Numb links a tyrosine kinase signal to the cadherin and Par complexes
Growth factors such as HGF, FGF and PDGF provide the necessary stimuli to trigger EMT (Birchmeier et al, 2003; Avizienyte et al, 2004; Avizienyte and Frame, 2005; Wang et al, 2008), but how the activation of corresponding signalling pathways regulate the transition of epithelial cells from a polarized monolayer to migratory mesenchymal cells during EMT is not fully understood. As loss of cell polarity and cell–cell adhesion are hallmarks of EMT, it is reasonable to assume that growth factor‐initiated signalling events have an impact on the assembly or dissolution of the TJs and/or AJs. In keeping with this assumption, tyrosine phosphorylation of Par3 by EGF treatment or the Src family kinases (e.g. Src and Yes) has an important function in regulating epithelial TJ assembly (Wang et al, 2006). It has also been shown that a receptor tyrosine kinase may directly interact with components of the Par polarity complex. For instance, activated ErbB2 is capable of binding to Par6 and thereby promotes the disassociation of the Par3–aPKC–Par6–CDC42 complex to disrupt epithelial polarity (Aranda et al, 2006). The identification of Numb, an endocytic adaptor protein (Santolini et al, 2000) as a direct binder for Par3 and aPKC, and the demonstration that polarized Numb phosphorylation by aPKC contributes to directional cell migration (Nishimura and Kaibuchi, 2007) suggest that Numb is a regulator of epithelial polarity. This notion is reinforced by a recent study showing that Numb and Numbl are required for the maintenance of cadherin‐based adhesion and polarity for neural progenitors (Rasin et al, 2007). That Numb is capable of interacting with both the Par polarity complex and E‐cad raise the possibility that it may be an important regulator of both the TJ and the AJ in epithelial cells.

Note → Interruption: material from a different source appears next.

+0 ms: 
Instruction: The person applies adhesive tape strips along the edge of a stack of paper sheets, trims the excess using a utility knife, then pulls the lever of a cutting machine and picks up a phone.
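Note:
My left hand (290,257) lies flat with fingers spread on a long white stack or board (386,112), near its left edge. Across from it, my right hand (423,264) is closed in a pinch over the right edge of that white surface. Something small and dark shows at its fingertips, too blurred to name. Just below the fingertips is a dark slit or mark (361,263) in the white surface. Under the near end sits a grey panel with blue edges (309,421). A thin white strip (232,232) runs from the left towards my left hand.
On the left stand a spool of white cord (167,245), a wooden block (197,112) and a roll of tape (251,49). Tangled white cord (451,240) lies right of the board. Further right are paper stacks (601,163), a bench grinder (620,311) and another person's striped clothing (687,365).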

In the present work, we investigated the role of Numb in regulating cell polarity through the Par polarity complex and cell–cell adhesion through E‐cad in the context of HGF‐ or Src‐induced EMT of MDCK cells. Our biochemical data strongly suggest that Numb is engaged in distinct protein complexes depending on the status of Src activation. In the absence of HGF stimulation or Src activation, Numb interacts with both the Par complex through binding to Par3 and the cadherin complex through E‐cad in MDCK cells. In HGF‐treated or v‐src‐transformed cells, Numb is decoupled from E‐cad and Par3 and binds selectively to aPKC–Par6. HGF signals through the receptor tyrosine kinase c‐Met, which, in turn, activates both Src and the Erk mitogen‐activated PK cascade (Ponzetto et al, 1994). Our observation that HGF treatment and Src activation affect the interactions mediated by Numb in a similar manner suggests that HGF signals to the TJ and AJ through the activation of Src and Src‐dependent phosphorylation of junctional proteins and/or their regulators (Avizienyte et al, 2002; Fujita et al, 2002; Christiansen and Rajasekaran, 2006).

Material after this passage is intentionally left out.